Peut-on boire l'eau du robinet en toute confiance ?
En distribuant l’eau du service public, celle dont chacun dispose à son robinet, notamment pour la boire, le SEDIF a la responsabilité de la santé des habitants. Cette eau doit à tout moment être conforme aux normes et consommée par tous, y compris les plus fragiles. C’est pourquoi le Syndicat a toujours mis les moyens pour assurer cette qualité sanitaire qui est au cœur de sa mission. Face à des risques qui évoluent, des polluants émergents et des études qui nous alertent, les traitements doivent être adaptés, renforcés, modernisés.
L’eau destinée à la consommation doit répondre aux exigences fixées par le Code de la santé publique.
Une eau potable, c'est...
- Une eau qui ne présente aucun risque pour la santé.
- En général, il n’existe pas d’eau potable à l’état naturel. Tout au long de son parcours, elle se charge en sels minéraux essentiels à notre bien-être, elle intègre également des substances potentiellement néfastes.
Elle doit être traitée et satisfaire de nombreux critères avant d’arriver à votre robinet.
Qui fixe les normes ?
Les normes sont européennes, inscrites dans des directives et transposées dans le droit français sous forme de décrets. Le dernier date du 29 décembre 2022. Ces normes sont plus exigeantes que les orientations de l’OMS (Organisation Mondiale de la Santé).
77 paramètres contrôlés
L'eau du robinet est le produit alimentaire le plus contrôlé de France. 54 paramètres concernent l’eau potable dans le Code de la santé publique. Le SEDIF s’impose à lui-même des seuils encore plus exigeants avec 77 paramètres suivis.
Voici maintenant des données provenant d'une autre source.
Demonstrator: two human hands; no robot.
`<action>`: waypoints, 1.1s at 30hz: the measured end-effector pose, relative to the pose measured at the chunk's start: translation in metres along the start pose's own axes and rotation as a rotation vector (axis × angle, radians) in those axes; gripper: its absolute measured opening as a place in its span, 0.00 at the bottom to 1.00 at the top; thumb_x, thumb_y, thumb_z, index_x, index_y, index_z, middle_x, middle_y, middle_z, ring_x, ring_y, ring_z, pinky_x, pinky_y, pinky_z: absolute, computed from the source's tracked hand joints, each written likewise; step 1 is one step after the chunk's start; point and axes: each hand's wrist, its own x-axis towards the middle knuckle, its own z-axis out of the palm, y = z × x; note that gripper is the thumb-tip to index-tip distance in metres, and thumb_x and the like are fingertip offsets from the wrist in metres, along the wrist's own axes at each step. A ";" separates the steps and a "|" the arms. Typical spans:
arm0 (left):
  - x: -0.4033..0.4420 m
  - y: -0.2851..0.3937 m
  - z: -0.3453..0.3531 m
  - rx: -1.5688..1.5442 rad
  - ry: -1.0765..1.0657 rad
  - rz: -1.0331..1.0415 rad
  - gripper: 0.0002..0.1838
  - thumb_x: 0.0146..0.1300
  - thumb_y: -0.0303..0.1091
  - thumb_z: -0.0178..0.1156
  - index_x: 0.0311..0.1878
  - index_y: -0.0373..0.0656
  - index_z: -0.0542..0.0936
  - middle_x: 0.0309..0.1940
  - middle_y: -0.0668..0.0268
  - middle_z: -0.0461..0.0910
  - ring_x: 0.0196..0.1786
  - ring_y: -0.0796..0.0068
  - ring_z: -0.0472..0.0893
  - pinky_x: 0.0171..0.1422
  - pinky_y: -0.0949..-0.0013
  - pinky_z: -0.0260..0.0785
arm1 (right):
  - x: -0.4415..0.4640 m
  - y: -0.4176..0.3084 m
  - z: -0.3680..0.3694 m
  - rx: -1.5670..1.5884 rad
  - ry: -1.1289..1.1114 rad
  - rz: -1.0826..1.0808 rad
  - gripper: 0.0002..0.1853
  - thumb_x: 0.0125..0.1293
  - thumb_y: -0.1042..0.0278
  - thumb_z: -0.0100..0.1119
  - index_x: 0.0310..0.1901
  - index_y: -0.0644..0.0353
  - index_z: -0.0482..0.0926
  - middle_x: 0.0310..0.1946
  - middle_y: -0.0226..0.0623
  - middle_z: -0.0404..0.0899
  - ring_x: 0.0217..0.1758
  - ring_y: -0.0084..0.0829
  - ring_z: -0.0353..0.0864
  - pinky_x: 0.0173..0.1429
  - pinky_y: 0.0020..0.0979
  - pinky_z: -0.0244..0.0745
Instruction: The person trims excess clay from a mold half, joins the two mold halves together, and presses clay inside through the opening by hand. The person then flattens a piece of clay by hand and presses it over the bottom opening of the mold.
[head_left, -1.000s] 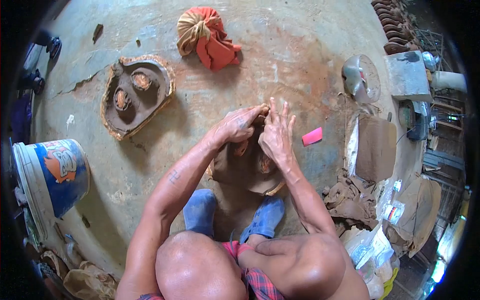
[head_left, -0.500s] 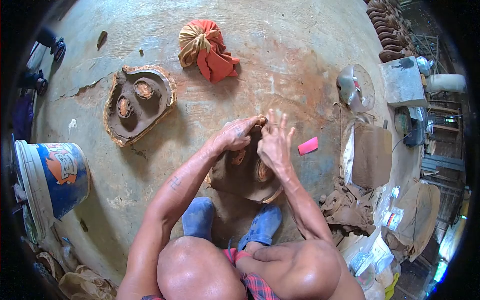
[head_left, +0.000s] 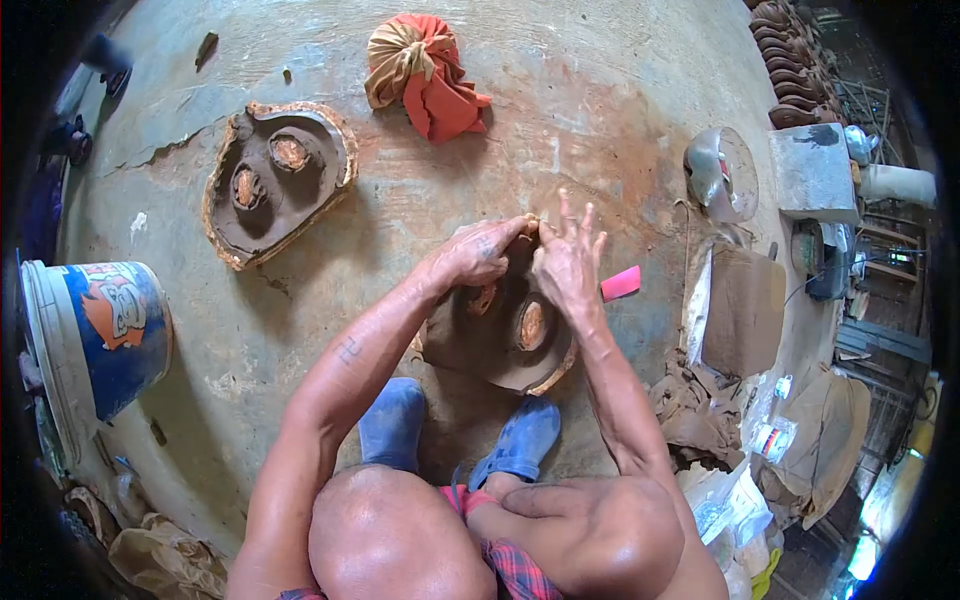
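A clay-lined mould [head_left: 480,350] rests on the floor just before my feet, dark wet clay inside and a pale rough rim. Two rounded bumps with orange-brown tops rise from its inside, one partly covered by my left hand. My left hand [head_left: 478,255] is closed at the mould's far edge, its fingers curled over the rim. Beside it, my right hand [head_left: 570,268] has its fingers stretched out and spread, with the thumb side against the clay near the same edge. Both hands hide much of the far part of the mould.
A similar clay-lined mould [head_left: 345,190] sits at left, near a knotted red-and-tan cloth bundle [head_left: 440,95]. A pink piece [head_left: 621,283] lies right of my hand. A bucket [head_left: 120,335] stands left; a clay slab [head_left: 745,310], metal ring [head_left: 708,170] and grey block [head_left: 812,170] stand right.
The view has shifted slightly. My right hand has moved a little away and to the right, with its fingers still spread. My left hand stays at the rim.
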 end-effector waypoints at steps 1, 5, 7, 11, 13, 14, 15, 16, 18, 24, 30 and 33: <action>0.001 0.001 0.000 0.009 0.019 0.022 0.39 0.53 0.22 0.59 0.74 0.39 0.70 0.68 0.43 0.79 0.73 0.41 0.76 0.76 0.48 0.70 | -0.001 0.000 0.003 -0.012 0.040 -0.012 0.30 0.66 0.70 0.54 0.71 0.66 0.80 0.90 0.37 0.48 0.90 0.64 0.42 0.83 0.80 0.44; -0.002 0.010 -0.004 0.009 0.017 -0.018 0.38 0.53 0.21 0.59 0.73 0.39 0.71 0.67 0.44 0.80 0.72 0.40 0.76 0.75 0.48 0.71 | -0.009 -0.009 0.021 -0.028 0.087 -0.044 0.32 0.64 0.70 0.56 0.71 0.71 0.78 0.89 0.39 0.48 0.90 0.64 0.42 0.83 0.80 0.43; -0.004 0.001 0.003 -0.008 0.045 0.022 0.38 0.53 0.21 0.59 0.72 0.39 0.72 0.66 0.44 0.80 0.72 0.40 0.76 0.75 0.48 0.72 | -0.008 -0.012 0.011 0.022 0.073 0.005 0.33 0.62 0.71 0.56 0.71 0.73 0.77 0.89 0.39 0.48 0.91 0.64 0.40 0.83 0.80 0.43; 0.000 0.003 0.002 0.028 0.043 -0.011 0.37 0.54 0.21 0.59 0.73 0.40 0.72 0.67 0.44 0.80 0.72 0.40 0.76 0.75 0.47 0.71 | -0.025 -0.015 0.027 0.032 0.050 0.000 0.34 0.65 0.70 0.55 0.73 0.71 0.76 0.90 0.38 0.45 0.91 0.64 0.39 0.83 0.80 0.42; -0.001 0.002 0.001 0.038 0.047 -0.007 0.38 0.54 0.21 0.59 0.73 0.40 0.72 0.67 0.44 0.80 0.72 0.41 0.76 0.75 0.47 0.71 | -0.025 -0.020 0.012 0.043 0.035 0.011 0.33 0.65 0.70 0.54 0.73 0.70 0.76 0.90 0.38 0.45 0.91 0.63 0.38 0.83 0.80 0.41; -0.001 0.003 0.001 0.042 0.048 0.000 0.38 0.54 0.21 0.59 0.74 0.40 0.71 0.67 0.44 0.80 0.73 0.41 0.76 0.75 0.47 0.71 | -0.026 -0.021 0.007 0.050 0.017 0.026 0.33 0.65 0.70 0.54 0.73 0.70 0.76 0.90 0.38 0.45 0.91 0.63 0.38 0.83 0.80 0.41; 0.000 0.002 -0.001 0.046 0.053 0.002 0.38 0.54 0.21 0.59 0.74 0.40 0.71 0.67 0.44 0.80 0.73 0.41 0.76 0.75 0.47 0.71 | -0.024 -0.021 0.012 0.048 0.023 0.022 0.33 0.65 0.70 0.54 0.73 0.70 0.76 0.90 0.38 0.45 0.91 0.63 0.38 0.83 0.80 0.41; -0.002 0.002 0.001 0.040 0.054 -0.008 0.38 0.54 0.21 0.59 0.73 0.39 0.71 0.67 0.44 0.80 0.72 0.41 0.76 0.75 0.47 0.72 | -0.028 -0.022 0.021 0.039 0.031 0.014 0.33 0.66 0.69 0.55 0.74 0.70 0.76 0.90 0.38 0.45 0.91 0.63 0.38 0.83 0.80 0.41; 0.002 -0.001 0.002 0.040 0.066 -0.009 0.38 0.54 0.21 0.59 0.73 0.39 0.71 0.67 0.44 0.80 0.72 0.40 0.76 0.75 0.47 0.72 | -0.027 -0.020 0.022 0.022 0.053 0.000 0.33 0.66 0.69 0.55 0.74 0.70 0.76 0.90 0.38 0.45 0.91 0.64 0.38 0.83 0.81 0.41; 0.000 -0.001 0.004 0.005 0.067 0.022 0.38 0.54 0.19 0.57 0.73 0.39 0.71 0.68 0.43 0.80 0.72 0.40 0.77 0.75 0.48 0.72 | -0.031 -0.017 0.019 -0.062 0.024 -0.029 0.30 0.69 0.67 0.56 0.71 0.70 0.78 0.90 0.40 0.45 0.91 0.66 0.39 0.82 0.81 0.42; -0.025 0.031 -0.022 -0.678 0.221 -0.095 0.29 0.78 0.44 0.58 0.73 0.34 0.71 0.80 0.57 0.71 0.75 0.61 0.77 0.75 0.57 0.70 | -0.056 0.016 -0.038 0.336 0.456 0.109 0.30 0.72 0.66 0.65 0.74 0.66 0.76 0.85 0.52 0.60 0.88 0.59 0.56 0.87 0.60 0.57; -0.045 0.071 -0.009 -0.869 0.104 0.020 0.40 0.82 0.67 0.45 0.79 0.41 0.70 0.81 0.60 0.69 0.72 0.64 0.77 0.78 0.55 0.66 | -0.084 -0.019 -0.078 0.541 0.485 -0.061 0.34 0.67 0.68 0.73 0.75 0.61 0.76 0.81 0.51 0.68 0.85 0.55 0.63 0.86 0.50 0.60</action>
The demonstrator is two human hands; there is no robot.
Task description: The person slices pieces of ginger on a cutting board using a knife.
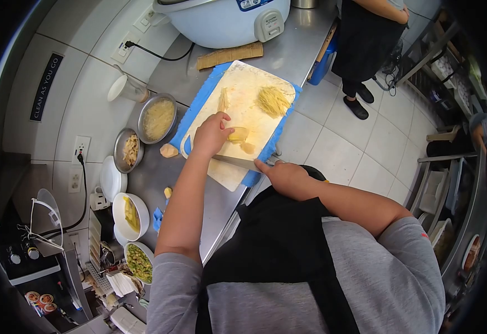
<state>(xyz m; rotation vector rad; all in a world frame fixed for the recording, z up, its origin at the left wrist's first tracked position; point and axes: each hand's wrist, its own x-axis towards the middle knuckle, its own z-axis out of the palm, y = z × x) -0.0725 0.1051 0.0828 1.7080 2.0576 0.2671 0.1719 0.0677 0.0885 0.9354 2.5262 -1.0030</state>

On distingue quatre types de paramètres :
- les paramètres microbiologiques, pour garantir l’absence de germes ou d’agents pathogènes dans l’eau,
- les paramètres physico-chimiques, pour vérifier la température, le pH, la composition en éléments minéraux,
- les paramètres organoleptiques, dits de confort, pour suivre la couleur, l’odeur et la saveur de l’eau,
- les paramètres chimiques complètent cette liste, pour contrôler des substances indésirables, telles que les pesticides ou les métaux.
La qualité de l'eau
La qualité de l'eau
L'eau du robinet...
415 000 analyses par an
Les délégations départementales de l’Agence Régionale de Santé (ARS) d’Île-de-France contrôlent l’eau distribuée . Elles évaluent aussi bien la qualité de l’eau que l’état des installations de production, de stockage et de distribution en faisant appel à des laboratoires indépendants.
En parallèle, Franciliane, délégataire du SEDIF, assure un double contrôle en surveillant en continu la qualité de l’eau tout au long de son parcours, de la ressource au robinet de l'usager.
Au total, ce sont donc 415 000 analyses qui sont effectuées chaque année.
Innover contre les micropolluants
Comment garantir une eau toujours plus pure, à l’heure où pesticides, résidus médicamenteux, microplastiques et polluants éternels comme les PFAS posent des défis inédits ? La réponse du SEDIF prend la forme d’un gigantesque projet de modernisation de ses trois usines, basé sur la technologie de filtration membranaire haute performance (FMHP). Elle permettra non seulement d’éliminer la quasi totalité des micropolluants, mais aussi de réduire la quantité de calcaire et même de limiter la teneur résiduelle en chlore de l’eau, améliorant ainsi son goût.
Déployée à Méry-sur-Oise dès fin 2027, la FMHP arrivera à Choisy-le-Roi et Neuilly-sur-Marne d’ici 2032.
Le SEDIF a toujours eu cette culture de l’innovation et du temps d’avance. Ce sera encore le cas avec la filtration membranaire haute performance qui équipera nos trois usines dans les prochaines années. Cette technique membranaire complétera les filières existantes et nous permettra d’éliminer ces substances que le Code de la santé publique intégrera bientôt : résidus de médicaments, perturbateurs endocriniens, métabolites de pesticides… Cet investissement très important, historique par son ampleur, permettra aussi de distribuer une eau moins calcaire. Plus que jamais, le SEDIF s’engage pour la qualité et la sécurité de ses usagers.